Cryptocurrency firms are filling up New York City's office space as they look to stake a claim for the long haul in the Big Apple, competing with Wall Street to become the next financial hub.

Andreessen Horowitz, one of the largest venture capital firms in the world, signed a long-term lease in December for 33,560 square feet at 200 Lafayette Street in NYC for its $3.1 billion crypto fund.

Other crypto firms are setting up shop, too: Chainalysis leased more than 77,000 square feet at 114 Fifth Avenue; Blocktech leased space at 55 Wall Street; Cipher Mining leased at One Vanderbilt; Arca, a digital asset manager, leased space at 75 Rockefeller Plaza; and Coinbase opened its first NYC office for 30,000 square feet at 55 Hudson Yards shortly after it went public last April.

“We have a ton of demand,” Brandon Charnas, co-founder of Current Real Estate Advisors, who brokered the deal with Andreeson and other crypto firms in NYC, told Yahoo Finance. “We're getting a ton of calls for portfolio companies that are NFT-based, Web3-based and blockchain-based where a ton of those companies are opening up space in New York.”

Cryptocurrency firms are filling up New York City's office space as they look to stake a claim for the long haul in the Big Apple
Cryptocurrency firms are filling up New York City's office space as they look to stake a claim for the long haul in the Big Apple. (Photo: Getty Creative) (Alexander Spatari via Getty Images)

One of the major forces driving crypto firms to set up shop in NYC: luring the best employees. Charnas said companies are looking at office space to nab top engineers as well as an event space.

“What better way to compete for those engineers than to have an incredible space for them to go to that represents the brand, that represents the company, that says more than just it's a place to work, it's a place that shows the ethos of the brand,” he said.

Office space is becoming important to woo investors to raise more money to invest in new crypto companies and ink deals themselves, he added.

“Let's not just have an office space for ourselves,” he said. “Let's have an office space that also contains an event space, a place where we can host founders, as an incubator for founders. That's how we're going to be able to win the best deals.”

Chainalysis is one crypto firm that set up shop in New York, looking to capitalize on talent with an eye toward the city as a new crypto capital.

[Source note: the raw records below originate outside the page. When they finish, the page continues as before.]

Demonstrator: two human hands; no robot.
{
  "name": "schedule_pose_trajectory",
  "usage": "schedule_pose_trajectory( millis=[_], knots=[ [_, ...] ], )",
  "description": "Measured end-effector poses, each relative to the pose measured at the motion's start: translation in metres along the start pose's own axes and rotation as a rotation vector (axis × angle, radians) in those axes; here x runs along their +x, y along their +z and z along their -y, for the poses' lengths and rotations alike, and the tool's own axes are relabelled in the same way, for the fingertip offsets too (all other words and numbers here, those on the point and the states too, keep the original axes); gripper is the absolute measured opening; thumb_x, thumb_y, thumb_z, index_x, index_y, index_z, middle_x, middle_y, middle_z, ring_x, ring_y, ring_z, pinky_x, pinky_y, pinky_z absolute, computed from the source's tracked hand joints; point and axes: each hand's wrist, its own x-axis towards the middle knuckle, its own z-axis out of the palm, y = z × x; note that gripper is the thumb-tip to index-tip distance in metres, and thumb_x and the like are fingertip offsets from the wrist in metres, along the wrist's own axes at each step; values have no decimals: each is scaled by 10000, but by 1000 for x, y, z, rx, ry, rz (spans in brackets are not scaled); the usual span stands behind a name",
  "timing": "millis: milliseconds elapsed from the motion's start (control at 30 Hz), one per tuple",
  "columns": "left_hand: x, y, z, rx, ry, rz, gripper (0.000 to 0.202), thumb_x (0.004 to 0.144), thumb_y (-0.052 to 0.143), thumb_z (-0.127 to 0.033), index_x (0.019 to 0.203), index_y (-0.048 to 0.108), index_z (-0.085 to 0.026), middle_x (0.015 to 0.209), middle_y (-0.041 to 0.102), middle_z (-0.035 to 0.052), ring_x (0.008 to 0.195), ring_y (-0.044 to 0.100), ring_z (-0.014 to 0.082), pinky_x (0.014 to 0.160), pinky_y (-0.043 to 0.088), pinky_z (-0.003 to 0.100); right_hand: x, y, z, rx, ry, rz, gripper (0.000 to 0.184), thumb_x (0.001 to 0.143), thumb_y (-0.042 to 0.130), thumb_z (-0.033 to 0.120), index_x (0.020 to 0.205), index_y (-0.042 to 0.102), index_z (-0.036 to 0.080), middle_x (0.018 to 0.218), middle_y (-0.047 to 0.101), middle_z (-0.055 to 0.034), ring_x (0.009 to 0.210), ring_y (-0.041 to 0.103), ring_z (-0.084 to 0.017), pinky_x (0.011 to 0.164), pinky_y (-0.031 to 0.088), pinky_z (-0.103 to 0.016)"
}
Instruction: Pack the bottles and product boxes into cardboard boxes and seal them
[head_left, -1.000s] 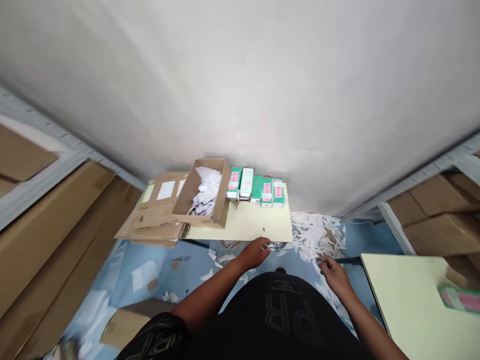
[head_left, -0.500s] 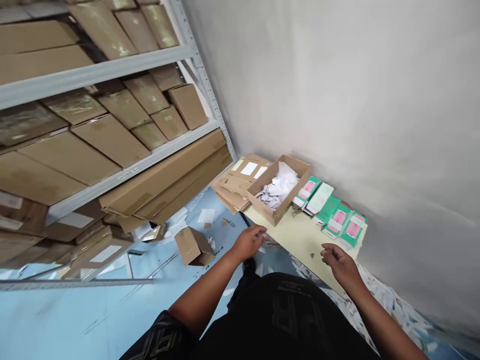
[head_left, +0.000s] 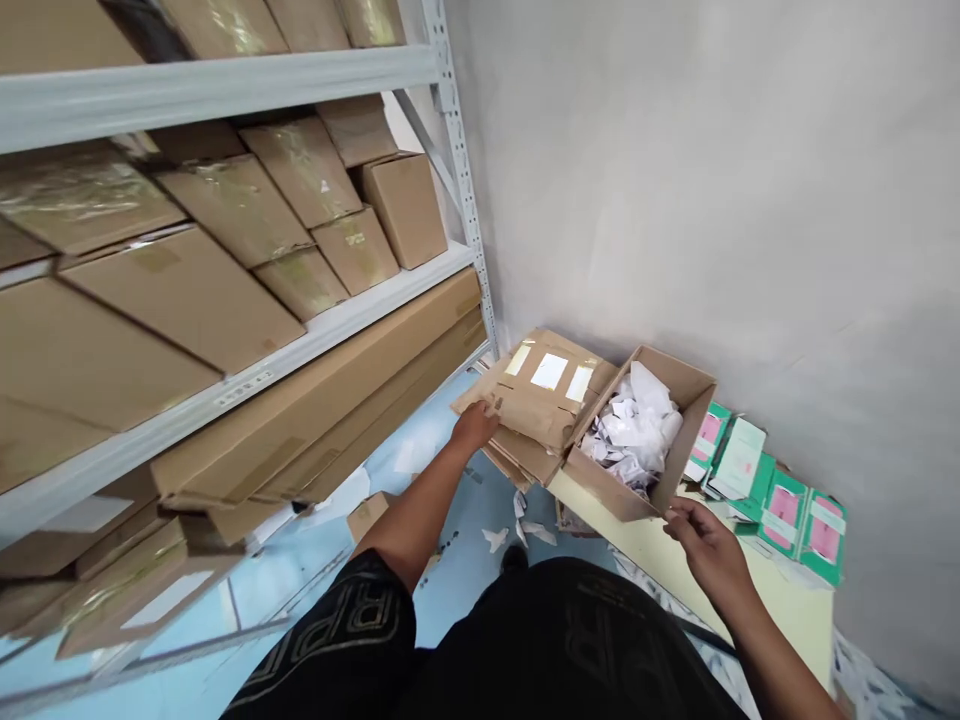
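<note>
My left hand [head_left: 475, 426] is at the near left edge of a stack of flattened cardboard [head_left: 525, 410], its fingers closed over that edge. White and yellowish labels are on the top sheet. My right hand [head_left: 706, 545] has its fingers closed at the near right corner of an open cardboard box [head_left: 613, 490]. The fingertips look pinched on the corner. Inside the box lie crumpled white paper scraps [head_left: 637, 425]. Box and cardboard lie side by side on a pale yellow table [head_left: 795, 605].
Several green and pink small boxes [head_left: 784, 515] line the table's wall side. A metal shelf rack [head_left: 360, 310] full of cartons stands on the left. Paper scraps [head_left: 529, 525] and a small carton [head_left: 369, 515] lie on the blue floor. A grey wall [head_left: 712, 200] rises behind.
My left hand has moved forward onto the flattened cardboard's edge. My right hand has gone from above the table to the box's corner. The view has shifted, bringing the table's contents rightward.
</note>
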Motion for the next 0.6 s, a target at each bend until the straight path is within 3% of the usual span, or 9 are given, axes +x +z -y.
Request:
schedule_pose_trajectory(
  millis=[133,267,400,500,600],
  knots=[
    [86,2,7,19,17,30,449,910,596,-438,1220,633,-114,1290,661,233,1236,612,346,989,451,393,-10,33,28,6,60,-27,470,832,671,579,1108,714,202,944,759,-73,861,706,-251,811,559,-366],
    [145,19,1,106,-48,128,677,776,713,-595,1227,626,-97,1282,657,281,1206,619,422,929,486,446,-27,43,31,-24,132,-82,462,856,646,585,1095,707,194,873,728,-49,805,679,-234,752,545,-350],
    [168,28,3,100,-85,141,663,655,828,-560,1129,664,-126,1205,694,245,1112,667,405,834,521,431,-41,41,15,-17,221,-153,477,855,642,596,1100,700,191,886,732,-46,814,682,-229,737,545,-343],
    [174,22,8,-16,-58,207,463,679,836,-452,987,686,-139,977,749,161,908,720,335,744,525,389,-44,40,8,-15,240,-161,499,853,640,609,1111,697,186,913,739,-53,828,688,-230,749,549,-346],
    [175,8,10,-79,-9,222,313,724,798,-385,902,699,-147,894,753,132,860,718,314,728,516,371,-41,39,10,-35,221,-140,497,863,624,618,1110,695,192,916,738,-54,817,688,-227,762,546,-342]
  ],
)
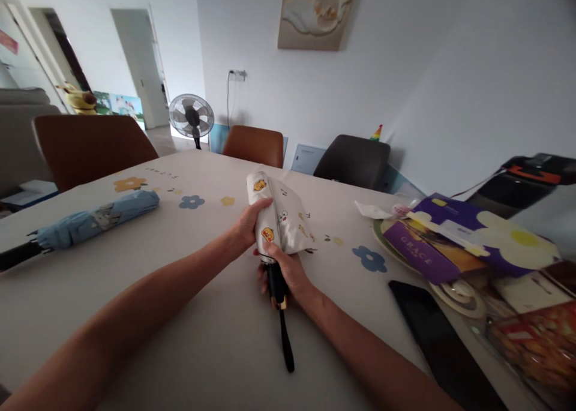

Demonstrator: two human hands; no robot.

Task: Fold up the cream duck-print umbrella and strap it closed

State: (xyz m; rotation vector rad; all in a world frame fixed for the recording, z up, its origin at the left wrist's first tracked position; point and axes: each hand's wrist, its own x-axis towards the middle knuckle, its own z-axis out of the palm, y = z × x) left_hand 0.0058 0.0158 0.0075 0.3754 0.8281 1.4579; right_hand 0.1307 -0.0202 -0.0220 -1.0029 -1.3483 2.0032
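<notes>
A white folding umbrella [292, 219] with yellow and red cartoon prints is held over the middle of the table, its black handle pointing toward me. Around the left side of its folded canopy, my left hand [246, 224] is closed. My right hand [291, 274] grips it lower down, where the canopy meets the handle, with the thumb on the fabric. A loose flap of canopy sticks out on the right side. From the handle hangs a black wrist strap [286, 345]. To the left, a blue folded umbrella [99, 220] with a black handle lies on the table.
The white table [189, 339] has printed flowers. On the right lie a black phone or tablet [443, 345], a purple box [418, 249], a plate [382, 237] under it and packaged food [540, 339]. A dark bottle [513, 183] stands behind. Chairs [254, 146] line the far side.
</notes>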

"As the financial capital of the world and an emerging tech hub, New York is the logical home for cryptocurrency businesses and other organizations investing in web3 and the future of finance,” said Michael Gronager, cofounder and CEO of Chainalysis, in an email to Yahoo Finance. “As Chainalysis continues to grow, we plan to tap into the city's deep talent pool."

As New York competes with Miami to entice start-ups, venture firms, and crypto exchanges, NYC Mayor Eric Adams — a crypto enthusiast who accepted his first three paychecks in cryptocurrency — has pledged to make New York the forefront for crypto to lure talent, create jobs, and boost the local economy. Adams’ positive rhetoric surrounding crypto and similar comments from other local politicians are creating confidence in the business community and luring crypto firms, Charnas said.

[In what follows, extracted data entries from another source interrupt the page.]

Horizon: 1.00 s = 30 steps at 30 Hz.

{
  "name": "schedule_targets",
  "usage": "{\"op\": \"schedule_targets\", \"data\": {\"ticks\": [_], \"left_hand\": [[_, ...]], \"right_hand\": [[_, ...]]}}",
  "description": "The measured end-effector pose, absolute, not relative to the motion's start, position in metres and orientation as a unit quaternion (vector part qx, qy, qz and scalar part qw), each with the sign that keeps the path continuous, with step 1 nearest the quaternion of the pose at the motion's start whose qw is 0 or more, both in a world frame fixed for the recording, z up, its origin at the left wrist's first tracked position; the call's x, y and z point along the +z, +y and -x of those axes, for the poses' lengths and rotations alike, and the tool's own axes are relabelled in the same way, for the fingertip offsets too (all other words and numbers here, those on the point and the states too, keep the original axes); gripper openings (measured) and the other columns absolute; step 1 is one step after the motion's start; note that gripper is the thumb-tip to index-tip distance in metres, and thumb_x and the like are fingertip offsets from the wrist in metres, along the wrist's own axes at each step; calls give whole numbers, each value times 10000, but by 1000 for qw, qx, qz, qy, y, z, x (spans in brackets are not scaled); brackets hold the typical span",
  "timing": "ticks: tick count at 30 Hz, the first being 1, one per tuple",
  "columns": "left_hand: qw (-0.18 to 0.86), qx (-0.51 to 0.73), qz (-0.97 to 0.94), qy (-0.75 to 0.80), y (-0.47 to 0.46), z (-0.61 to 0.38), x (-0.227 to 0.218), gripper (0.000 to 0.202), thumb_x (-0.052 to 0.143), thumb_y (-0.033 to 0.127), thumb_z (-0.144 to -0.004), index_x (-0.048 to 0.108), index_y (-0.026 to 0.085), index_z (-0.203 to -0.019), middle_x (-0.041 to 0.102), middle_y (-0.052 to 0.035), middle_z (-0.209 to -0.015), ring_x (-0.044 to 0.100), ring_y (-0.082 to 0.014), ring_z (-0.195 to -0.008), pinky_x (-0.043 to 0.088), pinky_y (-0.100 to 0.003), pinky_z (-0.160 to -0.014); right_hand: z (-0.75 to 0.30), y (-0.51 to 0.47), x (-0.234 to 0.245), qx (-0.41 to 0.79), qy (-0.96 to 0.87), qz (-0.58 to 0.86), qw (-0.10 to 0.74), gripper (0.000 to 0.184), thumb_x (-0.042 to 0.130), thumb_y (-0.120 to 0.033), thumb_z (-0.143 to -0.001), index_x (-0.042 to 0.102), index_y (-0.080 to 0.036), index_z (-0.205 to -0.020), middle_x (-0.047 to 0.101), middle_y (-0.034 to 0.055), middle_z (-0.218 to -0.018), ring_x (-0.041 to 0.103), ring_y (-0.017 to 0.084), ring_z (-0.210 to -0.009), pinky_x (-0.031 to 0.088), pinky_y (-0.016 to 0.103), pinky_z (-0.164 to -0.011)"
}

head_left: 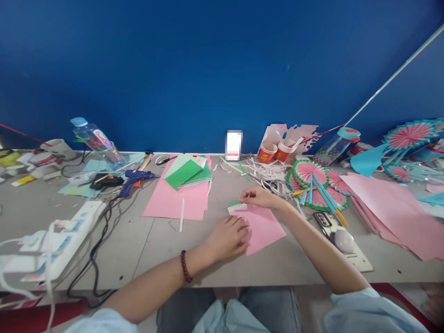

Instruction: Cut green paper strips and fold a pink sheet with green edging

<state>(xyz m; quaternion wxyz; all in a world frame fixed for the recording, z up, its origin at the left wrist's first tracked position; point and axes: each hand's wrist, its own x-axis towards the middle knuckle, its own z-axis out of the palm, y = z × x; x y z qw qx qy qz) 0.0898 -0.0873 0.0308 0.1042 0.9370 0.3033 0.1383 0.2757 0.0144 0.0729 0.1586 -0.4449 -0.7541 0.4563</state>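
Even, moderately bright indoor light, apparently from above; source out of frame. Soft, faint shadow on worktop (166, 245) beneath left forearm (156, 286). Blue wall (208, 69) dims toward upper corners. White screen (234, 143) near centre blown out, edges coarsely pixelated. Wide-angle stretch strongest at sides; stacked pink paper (398, 212) smeared toward right edge. Pink sheet (265, 231) near centre clearer, fine detail soft.

At left, a tilted clear bottle (93, 138) is shown; a blue glue gun (129, 183) and, in the foreground, a white power strip (77, 233) are also seen. Red paper cups (268, 152) are set near the blue wall (208, 64); at right, a phone (323, 220) is laid.
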Motion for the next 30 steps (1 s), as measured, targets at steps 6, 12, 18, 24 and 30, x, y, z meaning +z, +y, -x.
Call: {"op": "schedule_targets", "data": {"ticks": [6, 12, 18, 24, 30], "left_hand": [[108, 135, -934, 313, -83, -87, 29, 451, 596, 372, -805, 495, 165, -1193, 544, -114, -1174, 467, -265, -1146, 384, -383, -979], [94, 135, -924, 346, -82, -87, 29, 598, 638, 460, -758, 478, 125, -1227, 527, -133, -1222, 454, -297, -1151, 365, -410, -1002], [95, 133, -926, 340, -81, -86, 30, 582, 615, 482, -768, 478, 147, -1223, 534, -123, -1195, 444, -290, -1144, 351, -415, -1010], [101, 130, -927, 336, -79, -85, 32, 551, 589, 494, -781, 480, 172, -1214, 537, -113, -1169, 433, -289, -1140, 347, -421, -999], [101, 125, -928, 336, -78, -85, 33, 567, 585, 504, -784, 475, 161, -1222, 536, -114, -1187, 427, -288, -1151, 341, -416, -1003]], "right_hand": [[-267, 14, 68, 404, -766, 480, 137, 242, 574, -377, -767, 683, -165, -720, 645, 4, -671, 530, 126, -618, 377, 241, -585], [-268, 13, 61, 361, -783, 489, 132, 223, 562, -338, -768, 690, -169, -696, 690, 23, -736, 593, 164, -705, 409, 259, -650], [-269, 16, 53, 341, -791, 487, 143, 206, 564, -307, -763, 682, -165, -671, 700, 43, -784, 617, 186, -754, 435, 279, -707], [-270, 16, 47, 336, -792, 485, 158, 164, 580, -257, -740, 680, -163, -651, 695, 49, -798, 623, 192, -777, 450, 276, -719], [-270, 16, 49, 333, -792, 490, 149, 145, 578, -234, -730, 679, -169, -649, 689, 40, -758, 626, 188, -760, 450, 259, -688]]}}
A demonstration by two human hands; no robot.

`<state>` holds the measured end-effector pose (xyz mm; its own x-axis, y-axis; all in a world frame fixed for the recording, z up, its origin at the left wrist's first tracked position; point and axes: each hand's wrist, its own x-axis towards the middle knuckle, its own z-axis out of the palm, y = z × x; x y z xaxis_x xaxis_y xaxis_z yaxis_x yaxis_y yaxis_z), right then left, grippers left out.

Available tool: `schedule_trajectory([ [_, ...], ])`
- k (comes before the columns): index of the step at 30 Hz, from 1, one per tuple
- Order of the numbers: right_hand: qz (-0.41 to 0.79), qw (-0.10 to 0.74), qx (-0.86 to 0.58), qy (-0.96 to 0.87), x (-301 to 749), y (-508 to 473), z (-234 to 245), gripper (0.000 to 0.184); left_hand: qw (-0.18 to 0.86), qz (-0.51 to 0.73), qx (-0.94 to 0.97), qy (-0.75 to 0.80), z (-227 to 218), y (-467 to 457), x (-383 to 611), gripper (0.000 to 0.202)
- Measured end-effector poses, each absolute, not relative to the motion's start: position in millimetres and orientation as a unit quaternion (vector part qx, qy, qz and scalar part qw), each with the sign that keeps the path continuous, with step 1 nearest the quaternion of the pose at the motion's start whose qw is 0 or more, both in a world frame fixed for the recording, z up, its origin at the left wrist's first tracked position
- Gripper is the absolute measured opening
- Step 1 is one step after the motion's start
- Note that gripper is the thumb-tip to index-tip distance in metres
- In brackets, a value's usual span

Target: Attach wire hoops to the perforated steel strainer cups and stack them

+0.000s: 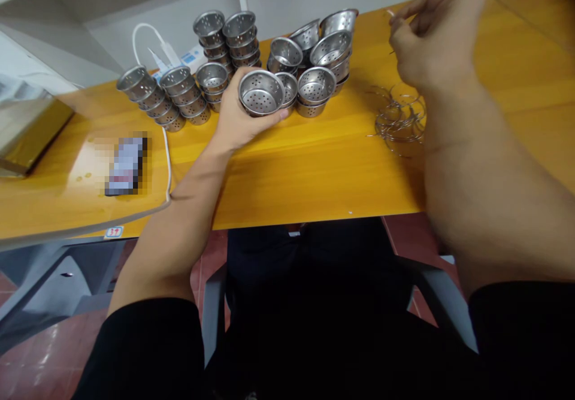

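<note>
My left hand (236,118) is wrapped round a small perforated steel cup (261,92), holding it just above the yellow table (314,166). Behind it stand several stacks of the same steel cups (314,58). More stacks (175,91) lean at the left. My right hand (431,41) is raised over the table's right side, its fingers pinched on a thin wire piece (390,14) that barely shows. Below that hand lies a tangle of thin wire rings (398,118).
A phone (126,165) lies on the table at the left, with a white cable (167,160) running past it to a charger (173,55) by the wall. A shiny box (27,130) sits at the far left. Below the table edge are my dark-clothed legs and a chair (431,292).
</note>
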<state>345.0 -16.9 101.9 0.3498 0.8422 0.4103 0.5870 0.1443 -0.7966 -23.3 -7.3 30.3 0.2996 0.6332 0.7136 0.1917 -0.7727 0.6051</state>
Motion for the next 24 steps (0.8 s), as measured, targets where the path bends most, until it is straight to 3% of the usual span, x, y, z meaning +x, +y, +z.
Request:
schedule_trajectory([
  [12,0.100,0.571,-0.575,-0.578,359.5,1.6,89.5,0.059,0.151,0.521,0.810,0.223,19.9,5.3,-27.1,0.092],
  [24,0.092,0.564,-0.578,-0.583,359.7,-4.6,88.9,0.055,0.204,0.533,0.778,0.263,21.4,-0.7,-19.6,0.110],
])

"As the historical epicenter of finance in the U.S., NYC is home to a lot of talent and investors from the financial services and technology industries that have naturally transitioned into crypto, so it was clear that investing in our office space here would have long term benefits as we grow," said Hisham Elhaddad, managing partner of HOF Capital, a venture capital fund that invests in blockchain technology companies, in a statement to Yahoo Finance.

(Photo: Getty Creative)
(Photo: Getty Creative) (Alistair Berg via Getty Images)

Last year, NYC attracted $6.5 billion of total funding for crypto companies, ranking it first among all cities in the U.S. with nearly half of the country's total funding for crypto companies, according to data provider CB Insights.

And Charnas said crypto firms aren’t just testing the waters, they’re looking to create a footprint for the long haul.

“Let's not just sign a short-term lease, let's sign a ten-year lease in New York City,” Charnas said of the firms he’s dealing with. “That, combined with rhetoric from the local government, signal that New York City is big and we're putting our flag down in New York City because it is going to be a hub for these types of businesses.”

It’s also a bright spot for the New York office market, which is struggling to come back from the pandemic. The total availability rate for the market hit 18.5% in the first quarter, up from 18.1% in the fourth quarter and a new post-2005 high, according to global commercial real estate company Avison Young.

“Not only are the investment firms long on prime office space, the new industries and companies emerging to service crypto — like media and banking — are creating new demand for office space,” Charnas said.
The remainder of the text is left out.